Not long ago, I found a log entry telling me that google had attempted to translate a particular page into Italian. Problem is, the page in question is already in Italian.

Sample. I assure you I am not making this up.

"Original English [sic] Text":*
Questa pagina ha sempre avuto un insolito numero di visitatori provenienti dall'Italia.

Google translation:
This Pagina Semper ha avuto delle Nazioni Unite insolito Numero di Visitatori provenienti DALL'ITALIA.

Clearly google's definition of "obvious" is different from yours and mine.

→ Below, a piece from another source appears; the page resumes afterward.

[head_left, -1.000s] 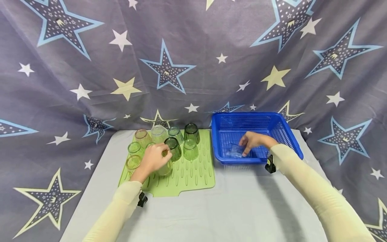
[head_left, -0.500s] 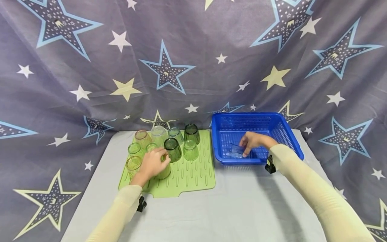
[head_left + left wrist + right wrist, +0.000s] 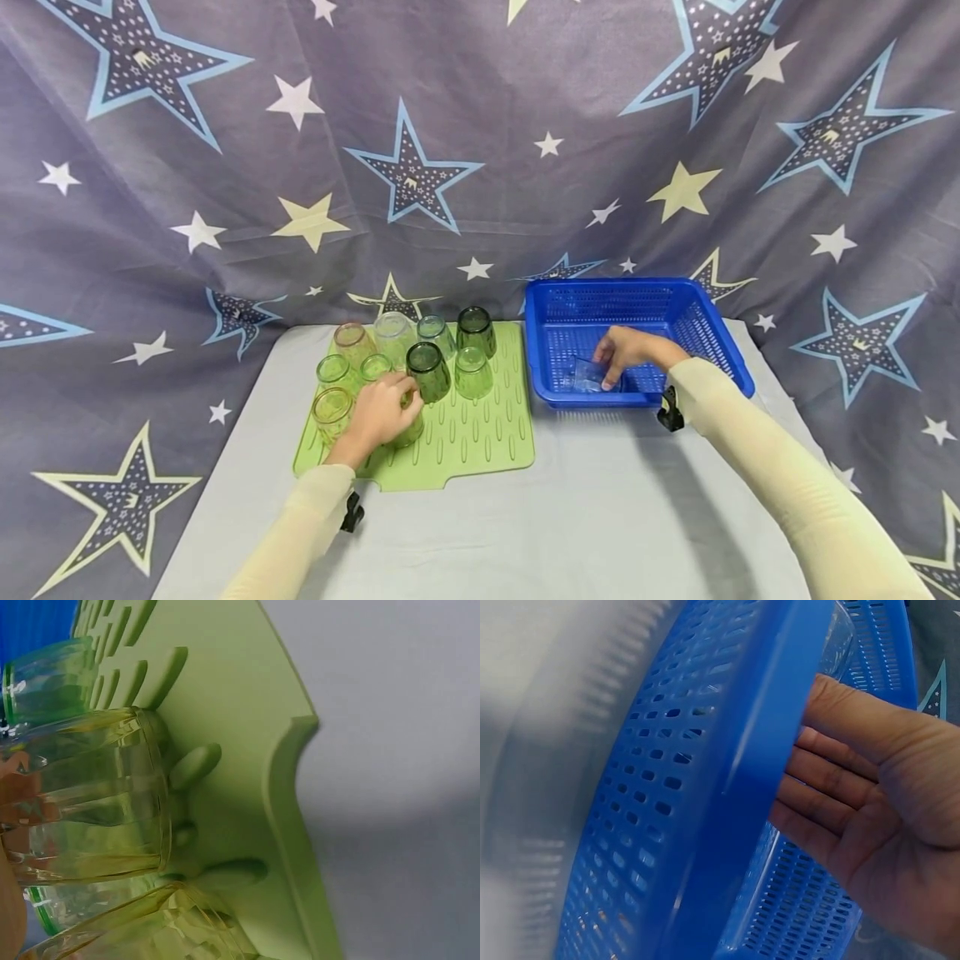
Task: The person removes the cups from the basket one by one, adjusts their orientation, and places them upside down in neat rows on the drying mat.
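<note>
My left hand (image 3: 382, 408) grips the upper end of a yellow glass (image 3: 97, 795). In the left wrist view, that glass's lower rim is at the green drying mat (image 3: 468, 450). Around it stand several tinted glasses, including an amber glass (image 3: 332, 410), a green glass (image 3: 375, 367), a dark glass (image 3: 428, 375) and a light green glass (image 3: 473, 375). Over at the right, my right hand (image 3: 626, 352) reaches into the blue basket (image 3: 536, 350) and holds a clear glass (image 3: 587, 375) that lies tilted inside. The basket rim hides part of my right fingertips in the right wrist view.
Along the mat's back edge are a pink glass (image 3: 354, 340), a clear glass (image 3: 394, 335), a bluish glass (image 3: 437, 335) and another dark glass (image 3: 477, 331). A star-patterned curtain (image 3: 480, 233) hangs behind the table (image 3: 585, 517). The basket's raised walls surround my right hand.
My left hand has shifted slightly left and lower with the yellow glass, uncovering more of the green glass behind. My right hand and the clear glass in the basket have stayed put.
</note>
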`<action>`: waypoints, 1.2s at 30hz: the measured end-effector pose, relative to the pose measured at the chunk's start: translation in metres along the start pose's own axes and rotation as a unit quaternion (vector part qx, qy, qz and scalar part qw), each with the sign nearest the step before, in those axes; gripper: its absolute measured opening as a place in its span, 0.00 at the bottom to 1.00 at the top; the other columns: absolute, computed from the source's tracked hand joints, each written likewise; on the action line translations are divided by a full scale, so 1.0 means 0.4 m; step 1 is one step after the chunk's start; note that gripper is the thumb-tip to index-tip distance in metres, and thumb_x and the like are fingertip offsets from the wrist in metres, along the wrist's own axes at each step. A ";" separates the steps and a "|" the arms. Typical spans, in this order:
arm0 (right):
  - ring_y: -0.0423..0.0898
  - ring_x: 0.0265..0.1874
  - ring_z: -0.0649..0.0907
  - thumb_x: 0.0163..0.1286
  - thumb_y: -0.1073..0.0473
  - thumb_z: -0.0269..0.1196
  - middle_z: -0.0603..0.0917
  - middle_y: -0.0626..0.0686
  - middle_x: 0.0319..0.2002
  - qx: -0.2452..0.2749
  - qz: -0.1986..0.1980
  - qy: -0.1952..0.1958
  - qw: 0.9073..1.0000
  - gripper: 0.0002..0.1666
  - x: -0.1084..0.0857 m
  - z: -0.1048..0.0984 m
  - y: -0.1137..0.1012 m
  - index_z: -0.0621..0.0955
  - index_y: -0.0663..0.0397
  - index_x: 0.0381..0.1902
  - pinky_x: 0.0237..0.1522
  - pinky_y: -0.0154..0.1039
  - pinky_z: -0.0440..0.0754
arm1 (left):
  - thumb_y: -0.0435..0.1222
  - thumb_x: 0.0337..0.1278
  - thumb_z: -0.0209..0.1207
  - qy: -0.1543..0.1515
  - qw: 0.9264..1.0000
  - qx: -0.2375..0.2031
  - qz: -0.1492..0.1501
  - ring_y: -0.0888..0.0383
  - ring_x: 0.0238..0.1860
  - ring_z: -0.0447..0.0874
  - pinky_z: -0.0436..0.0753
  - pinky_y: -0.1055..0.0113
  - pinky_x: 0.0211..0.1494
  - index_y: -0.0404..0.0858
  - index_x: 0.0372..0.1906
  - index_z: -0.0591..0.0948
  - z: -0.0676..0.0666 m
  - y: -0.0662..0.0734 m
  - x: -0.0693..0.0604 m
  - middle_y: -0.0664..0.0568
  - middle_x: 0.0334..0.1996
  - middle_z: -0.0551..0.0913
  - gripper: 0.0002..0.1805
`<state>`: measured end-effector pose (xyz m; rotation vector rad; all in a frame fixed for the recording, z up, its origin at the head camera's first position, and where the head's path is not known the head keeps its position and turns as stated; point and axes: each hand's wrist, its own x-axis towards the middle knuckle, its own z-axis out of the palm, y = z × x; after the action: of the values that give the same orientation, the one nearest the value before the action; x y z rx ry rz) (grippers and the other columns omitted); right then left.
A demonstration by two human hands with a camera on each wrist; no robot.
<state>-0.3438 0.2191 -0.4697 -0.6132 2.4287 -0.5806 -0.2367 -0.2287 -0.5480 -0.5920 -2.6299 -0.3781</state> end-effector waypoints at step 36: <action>0.68 0.65 0.76 0.52 0.63 0.77 0.77 0.73 0.63 0.003 0.056 -0.052 0.997 0.41 -0.009 0.006 0.022 0.76 0.70 0.64 0.66 0.58 0.77 | 0.36 0.60 0.59 -0.001 1.000 0.017 0.024 0.47 0.36 0.85 0.86 0.52 0.39 0.38 0.32 0.85 0.001 0.000 -0.002 0.47 0.33 0.85 0.07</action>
<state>-0.3423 0.2275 -0.4748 -0.4884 2.3461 -0.4983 -0.2362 -0.2288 -0.5488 -0.6446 -2.6133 -0.3182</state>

* Created by a multi-stage process: Run the English text through :: cough-cough :: Google translate. Go over it myself and fix the blatant errors. Find a kind Italian to fix my fixes. (Being several thousand miles away, I could not hear her laughing hysterically.) Check some obscure technical terms and run it past the Italian again.

phranque




msg:4510715
 10:12 am on Oct 22, 2012 (gmt 0)

Yeah: they put in <lang = "en">. So if it says <lang = "something else"> shouldn't that be taken as a pretty strong indicator that the page is in some other language?

i think joomla defaults to lang="en-uk".

Tropical Island




msg:4510794
 1:11 pm on Oct 22, 2012 (gmt 0)

It's a real problem for us using Spanish.

We have a page aimed at our national market with prices in the local currency.

We have another almost identical page but with prices in US$ & Euros. I don't want the national market going to the US$ page as we have currency controls & it could cause legal problems.

In the same way I don't want my customers from outside our country seeing prices in the local currency because they are meaningless to them due to different official & black market exchange rates.

I have marked the HTML as "Español country" on the national page & Español Spain" on the other.

TheMadScientist




msg:4510817
 1:56 pm on Oct 22, 2012 (gmt 0)

just to be clear, "code-level" language information is distinct from "link-level" language information, which is the proprietary "link rel alternate hreflang" attribute google began supporting last year.

Good to note the separation, but even though support of it maybe be limited to Google* it's not a proprietary attribute: (Standard in HTML 4.01 & HTML 5 according to w3schools.org HTML hreflang Attribute [w3schools.com])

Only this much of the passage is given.